* _WORK INSTRUCTION_
Any picture in the data below should be skipped, while every line is repeated exactly.

==================================================

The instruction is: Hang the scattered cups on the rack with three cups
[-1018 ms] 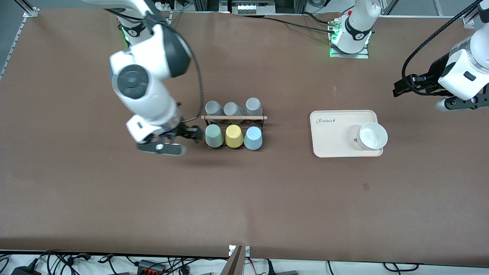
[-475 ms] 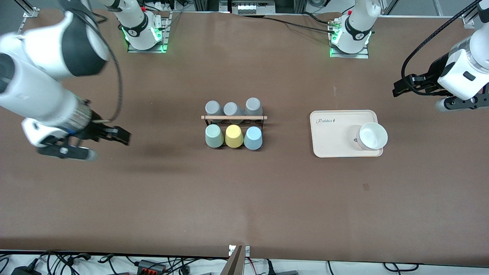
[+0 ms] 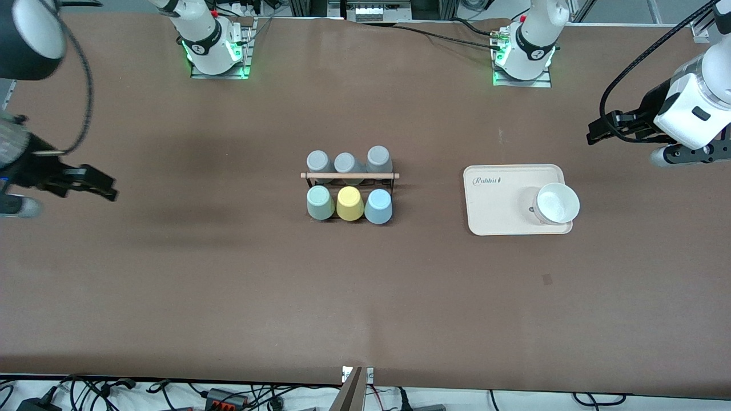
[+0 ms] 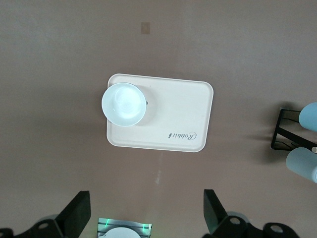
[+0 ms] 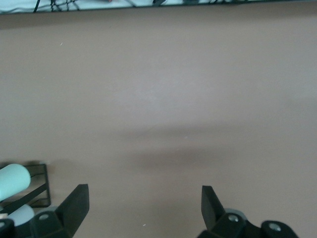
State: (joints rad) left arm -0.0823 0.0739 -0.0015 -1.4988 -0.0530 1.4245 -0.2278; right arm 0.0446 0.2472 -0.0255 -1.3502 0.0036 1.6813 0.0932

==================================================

* _THE COMPLETED TASK_
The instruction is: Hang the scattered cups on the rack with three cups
[-1018 ms] 
[-475 ms] 
[+0 ms] 
[+0 ms] 
[+0 ms] 
State: (joints rad) left arm -0.0823 0.0739 -0.0015 -1.4988 -0.0530 1.4245 -0.2278; right arm 0.0446 0.2472 -0.0255 -1.3502 0.0036 1.6813 0.0932

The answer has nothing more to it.